Later today the 2019 National Baseball Hall of Fame class will be announced. MLB Network will carry the announcement live at 6pm ET. Spoiler: Mariano Rivera is getting in. Will Mike Mussina? We’ll find out soon enough. Here is the public Hall of Fame ballot tracker and here are some notes to check out.
Frazier cleared for Spring Training
As mentioned by Matt over the weekend, Clint Frazier has been cleared for Spring Training following last year’s battle with a concussion and post-concussion migraines, he announced on Twitter. Pretty great news. A few weeks ago Brian Cashman said Frazier was expected to be cleared for on-field work before camp opened and that is exactly what happened. Clint has been hitting off a tee and playing catch for a few weeks now. Now he can take everything a step forward.
Frazier, 24, hit .311/.389/.574 (170 wRC+) with ten homers in 48 Triple-A games last season. He went 9-for-34 (.265) with three doubles in four separate MLB stints. My guess is the Yankees will have him start the season back in Triple-A to get regular at-bats for at least a few weeks. There is an open bench spot though, and it wouldn’t take much for Frazier to claim it. If he does, Clint could find himself starting in left field before long. I think the Yankees hope it happens by midseason.
MLB, MLBPA meet over potential rule changes
Last week MLB and the MLBPA met to discuss potential rule changes for the upcoming season, report Ken Rosenthal (subs. req’d) and Tom Verducci. The league is again focusing on pace-of-play matters. Among the items the two sides discussed:
- A pitch clock (18 seconds with the bases empty, 20 seconds with men on base)
- Reducing the number of available mound visits from six to five
- Limiting defensive shifts
- An extra-inning tiebreaker rule for Spring Training and the All-Star Game
I can’t imagine being against a runner at second base to begin extra innings in Spring Training and the All-Star Game. Those games are meaningless. Heck, they usually call spring games a tie after nine innings anyway. Just don’t do it in regular season games.
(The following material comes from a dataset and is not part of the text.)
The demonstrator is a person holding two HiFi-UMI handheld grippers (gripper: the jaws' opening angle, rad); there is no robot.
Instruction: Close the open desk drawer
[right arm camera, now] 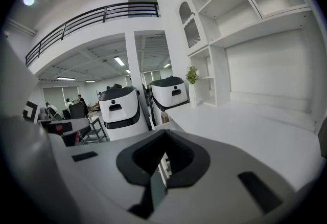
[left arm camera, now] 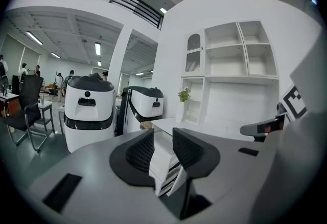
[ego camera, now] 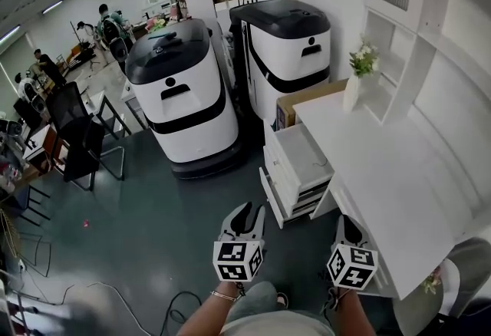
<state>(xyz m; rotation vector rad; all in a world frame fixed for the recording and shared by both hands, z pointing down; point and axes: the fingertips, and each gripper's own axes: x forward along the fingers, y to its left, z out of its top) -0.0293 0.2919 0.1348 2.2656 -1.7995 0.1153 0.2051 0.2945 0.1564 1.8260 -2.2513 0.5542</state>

Also, I am against limiting defensive shifts. Let teams be creative. Besides, Travis Sawchik found that hitters are starting to adjust to the shift. Give them time to figure it out.
As for the pitch clock, I am all for it. There is too much standing around between pitches. Fix that. At this point many MLB pitchers have used a pitch clock in Double-A and Triple-A, so it wouldn’t require that big of an adjustment. MLB proposed a pitch clock last year, so, even if the MLBPA rejects it again this year, commissioner Rob Manfred can implement it unilaterally. It’s unclear if he’ll do that though. Pace of play is not baseball’s biggest issue. Hardly. It can be improved though, so improve it.
Yankees announce 2019 start times
Earlier this month the Yankees announced individual game start times for the 2019 regular season. You can see them all on the official site. Normally I wouldn’t pass this along, but it’s worth mentioning this year because the Yankees will have more 6:35pm ET starts for midweek home games in 2019. They experimented with the early start times last April and May and apparently they worked well, so we’ll see more of them going forward. A breakdown:
- 43 home games on a Monday, Tuesday, Wednesday, or Thursday
- 18 regular 7:05pm ET starts
- 16 early 6:35pm ET starts
- Five 1pm ET getaway day starts and one 4pm ET getaway day start
- Three special occasion 1pm ET starts (Opening Day, Memorial Day, Labor Day)
Those 16 early starts are all in April, May, and September. When the kids are in school, basically. Personally, I love the 6:35pm ET starts. It means less sitting around waiting for the game to start, and getting RAB work (recap, etc.) done earlier. I know I’m in the minority though. Getting to Yankee Stadium after work for a 7pm ET game is tough, especially with the security lines. Instead of missing the first inning, you might miss the first three innings with the early start times. Bummer.